Bringing data modeling into focus

By Tony Paine, CEO of HighByte

By now, most manufacturers understand the value of Industry 4.0 data, but many struggle to standardize information coming from many different sources. As organizations connect more devices, they need a consistent way to deliver information to ensure interoperability and data integrity.

This is where data modeling comes into play.

The data model helps standardize raw input data and allows for contextual information—such as a source description, unit of measure, min/max ranges—that, when pulled together, define a real “thing” such as an asset, process, system or role.

Understanding the basic attributes and function of a data model helps manufacturers share and analyze information more effectively as they scale.

What is data modeling?

Data models are familiar to industrial users, but they take on different definitions based on a person’s experience or job function. For instance, a controls engineer might refer to the data model as a “user-defined tag.” Others associate data models with the library of built-in complex tags provided by the PLC vendor.

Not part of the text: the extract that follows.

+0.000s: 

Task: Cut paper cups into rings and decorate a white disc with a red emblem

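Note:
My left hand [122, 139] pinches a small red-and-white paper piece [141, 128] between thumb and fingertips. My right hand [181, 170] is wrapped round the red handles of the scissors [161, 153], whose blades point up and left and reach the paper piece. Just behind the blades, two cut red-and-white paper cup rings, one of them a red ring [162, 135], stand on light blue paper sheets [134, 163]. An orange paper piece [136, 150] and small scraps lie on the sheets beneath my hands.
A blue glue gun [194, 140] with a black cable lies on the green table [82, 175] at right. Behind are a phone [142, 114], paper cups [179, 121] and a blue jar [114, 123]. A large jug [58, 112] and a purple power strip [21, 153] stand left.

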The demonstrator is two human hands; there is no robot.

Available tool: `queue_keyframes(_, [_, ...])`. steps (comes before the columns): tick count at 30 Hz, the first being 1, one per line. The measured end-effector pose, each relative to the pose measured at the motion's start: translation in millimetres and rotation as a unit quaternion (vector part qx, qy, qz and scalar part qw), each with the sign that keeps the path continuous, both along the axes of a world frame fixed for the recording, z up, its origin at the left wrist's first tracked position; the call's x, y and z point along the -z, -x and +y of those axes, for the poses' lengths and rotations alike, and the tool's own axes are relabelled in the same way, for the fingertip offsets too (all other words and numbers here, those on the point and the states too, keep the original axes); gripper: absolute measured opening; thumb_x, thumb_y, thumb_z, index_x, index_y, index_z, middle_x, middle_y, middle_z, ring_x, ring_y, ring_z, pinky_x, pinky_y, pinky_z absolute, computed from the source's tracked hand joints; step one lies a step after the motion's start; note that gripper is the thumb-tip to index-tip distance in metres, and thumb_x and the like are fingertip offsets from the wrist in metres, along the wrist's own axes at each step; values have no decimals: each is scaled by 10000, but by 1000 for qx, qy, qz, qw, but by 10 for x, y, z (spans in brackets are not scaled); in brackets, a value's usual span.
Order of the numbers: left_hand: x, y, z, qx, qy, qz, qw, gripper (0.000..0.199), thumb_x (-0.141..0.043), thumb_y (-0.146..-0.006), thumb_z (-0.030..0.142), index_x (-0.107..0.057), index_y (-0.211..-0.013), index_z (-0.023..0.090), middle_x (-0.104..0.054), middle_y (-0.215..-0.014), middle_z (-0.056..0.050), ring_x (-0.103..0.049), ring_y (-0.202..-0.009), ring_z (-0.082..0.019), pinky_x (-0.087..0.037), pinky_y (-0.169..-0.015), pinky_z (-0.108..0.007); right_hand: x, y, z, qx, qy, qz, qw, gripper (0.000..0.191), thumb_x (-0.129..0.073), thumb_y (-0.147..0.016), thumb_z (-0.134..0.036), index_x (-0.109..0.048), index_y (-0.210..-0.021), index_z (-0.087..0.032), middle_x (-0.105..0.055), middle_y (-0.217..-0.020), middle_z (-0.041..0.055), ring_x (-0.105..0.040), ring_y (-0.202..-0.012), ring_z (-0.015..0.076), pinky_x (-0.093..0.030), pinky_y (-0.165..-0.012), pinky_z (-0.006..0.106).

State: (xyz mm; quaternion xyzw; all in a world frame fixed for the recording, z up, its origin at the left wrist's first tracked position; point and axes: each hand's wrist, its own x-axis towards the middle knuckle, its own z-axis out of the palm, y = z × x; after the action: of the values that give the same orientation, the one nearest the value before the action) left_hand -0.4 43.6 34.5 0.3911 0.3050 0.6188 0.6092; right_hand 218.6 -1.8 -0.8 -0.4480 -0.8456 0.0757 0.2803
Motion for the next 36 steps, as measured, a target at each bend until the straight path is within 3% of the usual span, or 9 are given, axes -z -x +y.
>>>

There are also standardized data models or data sets, such as ISA-95 and companion specs to OPC UA, which sometimes relate to specific industries. These models define nomenclature, how data should be represented, and the model’s structure (how it is laid out).

But many data models are vendor-specific (sometimes even device-specific). In addition, IT systems and cloud applications were designed to model, receive, and store information in a specific format. Across OT and IT devices, systems and applications, there is a lot of data-model diversity with little standardization in real-world practice.

Why is data modeling important?

Data modeling is important because models standardize information, enable interoperability, show intent, determine trust, and ensure proper data governance.

To expand on these ideas, data modeling enables the standardization of how data is categorized and pulled together for additional meaning. Modeling allows for interoperability when sharing information across various applications or when sharing the information between people with different knowledge of and use for the data. Users with different functions need to be able to look at data and quickly understand its source, structure and what the model represents (like a pump or a production line).

Also, data modeling shows intent: what a value is, what it should be, if it’s in an acceptable range, and whether it can be trusted. Effective data modeling requires a separate abstraction layer dedicated to merging, modeling and securely sharing data for proper data governance across the enterprise.

What does a data model look like?

A data model is not—and should not—be complicated. At its most basic definition, a data model is one or many name-value pairs. Data models are created as logical collections of these name-value pairs that are related in some way and—when put together—become a valuable and useful information object.

For example, you might create a data model that represents a thermostat. The first attribute is a current value. The second attribute is a set-point value. The third attribute is a unit value. The model clearly articulates how a thermostat should be represented for the enterprise. In this example, every thermostat will have a name, current value (a floating-point value), set point, and unit of measure (a static character indicating degrees Fahrenheit or degrees Celsius).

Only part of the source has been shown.